English Department Mission Statement

By pursuing three main goals, we strive to create students who will thrive in college and beyond. Our first goal is to develop critical thinking skills required for students to understand and evaluate fiction and nonfiction. The second goal is to enable all students to write clearly, analytically and creatively. Our third goal is developing students’ values by synthesizing course content with students’ experiences using Ignatian pedagogy (context, experience, reflection, action and evaluation). By achieving these goals, students will become intellectual, independent and just leaders for our community.
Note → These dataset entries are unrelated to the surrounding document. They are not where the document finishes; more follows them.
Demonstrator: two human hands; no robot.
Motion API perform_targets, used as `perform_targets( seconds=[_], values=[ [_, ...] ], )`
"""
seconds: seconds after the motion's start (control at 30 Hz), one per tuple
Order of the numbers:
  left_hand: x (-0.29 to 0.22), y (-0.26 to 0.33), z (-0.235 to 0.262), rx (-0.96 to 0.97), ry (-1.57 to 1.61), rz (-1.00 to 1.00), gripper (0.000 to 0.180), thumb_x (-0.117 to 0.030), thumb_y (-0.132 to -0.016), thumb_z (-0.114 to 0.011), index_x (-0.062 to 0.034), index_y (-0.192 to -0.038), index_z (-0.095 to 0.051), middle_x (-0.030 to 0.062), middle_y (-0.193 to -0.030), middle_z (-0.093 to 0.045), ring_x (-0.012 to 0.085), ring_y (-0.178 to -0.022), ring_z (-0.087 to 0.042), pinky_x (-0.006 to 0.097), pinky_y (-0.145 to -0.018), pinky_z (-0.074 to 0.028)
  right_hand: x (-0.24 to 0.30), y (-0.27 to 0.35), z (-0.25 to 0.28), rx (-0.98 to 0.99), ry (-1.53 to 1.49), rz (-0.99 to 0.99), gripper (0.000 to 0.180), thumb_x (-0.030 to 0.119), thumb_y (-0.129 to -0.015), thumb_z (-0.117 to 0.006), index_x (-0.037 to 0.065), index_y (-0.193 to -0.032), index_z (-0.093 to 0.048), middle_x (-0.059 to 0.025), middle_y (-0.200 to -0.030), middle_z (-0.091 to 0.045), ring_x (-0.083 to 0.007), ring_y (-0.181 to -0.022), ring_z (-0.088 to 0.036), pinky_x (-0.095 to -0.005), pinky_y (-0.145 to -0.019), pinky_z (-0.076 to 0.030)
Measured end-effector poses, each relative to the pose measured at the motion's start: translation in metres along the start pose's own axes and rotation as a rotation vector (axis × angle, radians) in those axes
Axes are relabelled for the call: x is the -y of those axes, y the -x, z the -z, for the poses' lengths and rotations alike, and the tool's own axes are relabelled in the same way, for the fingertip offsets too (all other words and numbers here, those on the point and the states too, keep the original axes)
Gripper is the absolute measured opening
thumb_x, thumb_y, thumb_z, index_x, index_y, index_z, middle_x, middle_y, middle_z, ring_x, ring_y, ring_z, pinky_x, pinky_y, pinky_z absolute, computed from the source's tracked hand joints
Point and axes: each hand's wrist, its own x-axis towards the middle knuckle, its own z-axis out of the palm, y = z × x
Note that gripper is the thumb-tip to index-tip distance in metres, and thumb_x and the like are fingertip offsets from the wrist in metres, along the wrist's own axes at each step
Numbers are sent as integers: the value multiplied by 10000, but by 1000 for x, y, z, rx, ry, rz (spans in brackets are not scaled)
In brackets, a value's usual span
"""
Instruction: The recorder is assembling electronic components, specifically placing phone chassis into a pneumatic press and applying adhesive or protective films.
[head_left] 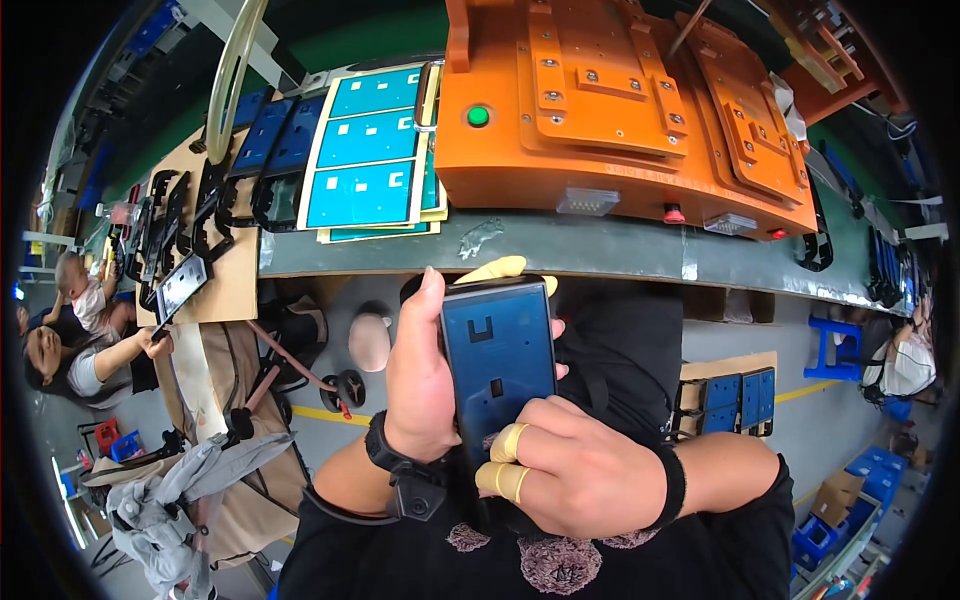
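In front of my chest is a panel (515,345) with a glossy dark blue face, small cut-outs and a black frame. It is held upright and slightly tilted. My left hand (425,370) is closed around it, thumb along the left edge and fingertips showing past the right edge. A yellow finger cot shows at the top edge. My right hand (580,465), with yellow cots on its fingers, is curled against the lower part of the panel. Its fingertips are tucked in, so what they pinch there, if anything, is hidden.
Ahead stands a bench (600,245) with an orange machine (490,165) bearing a green button. Left of it lie sheets of teal film (365,145) and black frames (170,230) on cardboard. More blue panels (740,400) lie low right. A person (90,345) with a phone and a child are far left.
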Motion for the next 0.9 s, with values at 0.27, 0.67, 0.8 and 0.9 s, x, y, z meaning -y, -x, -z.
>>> perform_targets(
  seconds=[0.27,0.67,0.8,0.9],
  values=[
    [4,-7,5,-40,-99,29,765,-635,-966,-291,12,-1330,-477,207,-1249,-586,337,-1058,-630,536,-837,-561,-7,3,7,45,106,52,223,111,-771,-633,-11,-954,-671,-69,-885,-524,-236,-861,-514,-342,-746,-413],
    [0,-8,6,-33,16,99,706,-586,-1009,-275,10,-1310,-502,199,-1198,-629,320,-1018,-661,491,-837,-570,-14,-4,12,45,33,162,243,131,-731,-684,32,-951,-719,-51,-888,-523,-221,-827,-506,-368,-764,-384],
    [0,-9,7,-38,2,101,707,-589,-1006,-283,13,-1297,-511,200,-1196,-628,315,-1006,-664,484,-829,-572,-13,-4,10,38,16,128,223,133,-741,-682,39,-938,-724,-43,-885,-535,-213,-818,-507,-356,-760,-372],
    [-3,-8,8,31,-51,115,708,-592,-1004,-290,18,-1275,-526,192,-1157,-641,308,-996,-665,479,-819,-576,-7,-5,7,-8,36,96,203,119,-740,-696,42,-926,-725,-31,-872,-550,-203,-813,-510,-349,-752,-362]
  ],
)
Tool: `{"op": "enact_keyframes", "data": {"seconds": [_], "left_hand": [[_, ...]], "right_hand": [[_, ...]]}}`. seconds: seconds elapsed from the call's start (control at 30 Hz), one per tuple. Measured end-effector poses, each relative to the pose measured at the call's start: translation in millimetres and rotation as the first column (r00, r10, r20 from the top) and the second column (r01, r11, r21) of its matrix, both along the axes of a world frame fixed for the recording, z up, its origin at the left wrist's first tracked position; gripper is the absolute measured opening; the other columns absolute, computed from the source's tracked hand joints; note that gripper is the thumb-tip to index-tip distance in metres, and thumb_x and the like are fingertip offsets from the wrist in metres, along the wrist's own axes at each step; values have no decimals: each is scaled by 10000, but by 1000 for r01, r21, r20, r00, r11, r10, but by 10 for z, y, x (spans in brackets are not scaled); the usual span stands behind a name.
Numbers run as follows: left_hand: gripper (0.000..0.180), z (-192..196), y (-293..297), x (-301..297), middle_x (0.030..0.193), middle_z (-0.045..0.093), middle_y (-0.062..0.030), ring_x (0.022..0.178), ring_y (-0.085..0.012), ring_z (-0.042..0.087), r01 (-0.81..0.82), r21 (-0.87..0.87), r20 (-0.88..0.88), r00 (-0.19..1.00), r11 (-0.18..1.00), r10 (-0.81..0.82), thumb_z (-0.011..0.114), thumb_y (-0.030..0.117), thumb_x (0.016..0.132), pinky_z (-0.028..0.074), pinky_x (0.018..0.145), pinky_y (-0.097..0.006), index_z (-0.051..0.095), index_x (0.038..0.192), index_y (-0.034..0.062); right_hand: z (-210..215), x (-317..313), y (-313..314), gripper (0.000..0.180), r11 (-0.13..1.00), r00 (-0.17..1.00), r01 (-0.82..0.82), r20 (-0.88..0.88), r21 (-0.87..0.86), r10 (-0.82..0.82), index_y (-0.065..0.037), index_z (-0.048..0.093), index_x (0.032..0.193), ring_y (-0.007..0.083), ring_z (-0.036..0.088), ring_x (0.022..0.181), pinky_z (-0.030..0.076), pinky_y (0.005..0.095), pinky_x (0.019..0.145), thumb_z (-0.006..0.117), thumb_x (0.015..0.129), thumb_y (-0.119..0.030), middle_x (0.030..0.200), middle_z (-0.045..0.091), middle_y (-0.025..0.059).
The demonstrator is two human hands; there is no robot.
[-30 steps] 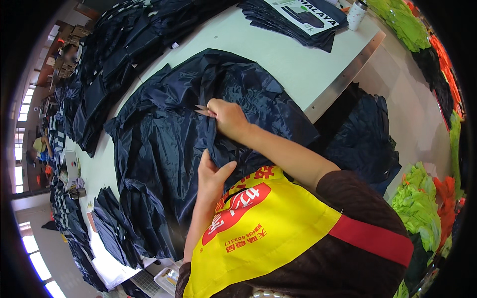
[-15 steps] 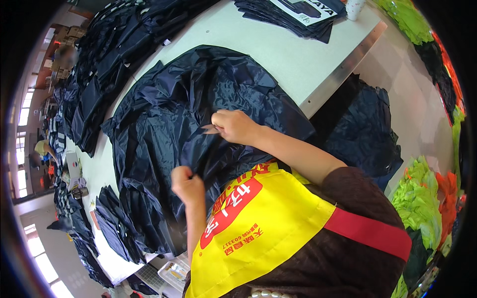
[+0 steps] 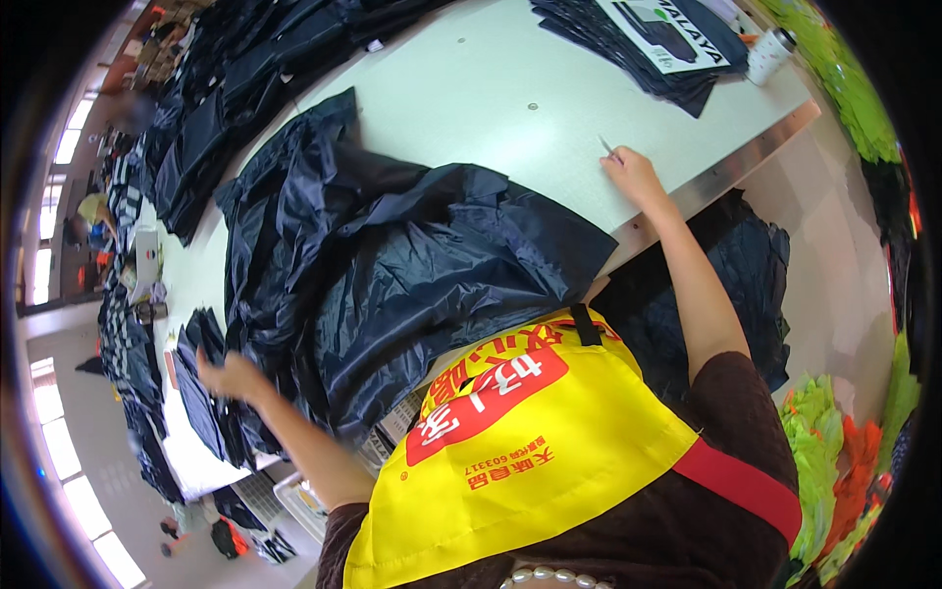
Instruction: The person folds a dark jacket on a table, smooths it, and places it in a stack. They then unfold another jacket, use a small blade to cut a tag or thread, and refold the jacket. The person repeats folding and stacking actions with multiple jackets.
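A dark navy shiny garment lies crumpled on the pale worktable in front of me. My right hand rests on the table near its front edge, to the right of the garment, pinching a small thin metal tool. My left hand reaches out to the left with fingers spread, at a stack of folded dark pieces beside the garment. I wear a yellow apron with a red patch.
More dark garments are piled along the table's far left. A folded dark stack with a printed sheet and a white cup sit at the far right. Dark fabric hangs below the table edge; green and orange cloth lies at right.
My right hand left the garment and moved right onto the bare table with the small tool. My left hand swung away from the garment toward the folded stack at left.
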State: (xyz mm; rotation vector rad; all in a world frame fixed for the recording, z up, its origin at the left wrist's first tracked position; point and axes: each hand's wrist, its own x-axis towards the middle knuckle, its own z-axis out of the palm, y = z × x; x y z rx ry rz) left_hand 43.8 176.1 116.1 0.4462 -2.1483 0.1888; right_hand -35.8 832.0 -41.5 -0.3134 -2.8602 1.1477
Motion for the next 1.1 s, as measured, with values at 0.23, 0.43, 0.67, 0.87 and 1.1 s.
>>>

Interviews with English Faculty

The Brophy English Department values stories and storytelling in all of its course offerings. In an effort to capture some of the stories that define their lives, our English teachers sat down with our resident interviewer and former public relations specialist, Wayne Catan. (Recently, Mr. Catan interviewed winners of the PEN/Hemingway Award from the last four decades.) Look below a teacher's biography for an interview to learn more about their lives, personal histories, and orientations towards reading, writing and teaching.
 

John Damaso ’97, Department Chair

AP English Language and Composition, Contemporary Cinema
Mr. Damaso earned a Bachelor of Science from Georgetown University where he studied linguistics and English (writing concentration). He taught English and Latin at Brophy from 2001-2004 before pursuing a Master of Arts in linguistics from Queen Mary University of London. Mr. Damaso then taught English as a Second Language at ASU and subsequently served as communications and marketing coordinator for the American English and Culture Program at ASU until 2007, when he returned to Brophy. He serves as an adviser to the Brophy Literary & Arts Magazine (BLAM), to Brophy’s satire newspaper, The Wrangler and to the Peer Editing Network (PEN). Mr. Damaso writes about educational technology on his blog.  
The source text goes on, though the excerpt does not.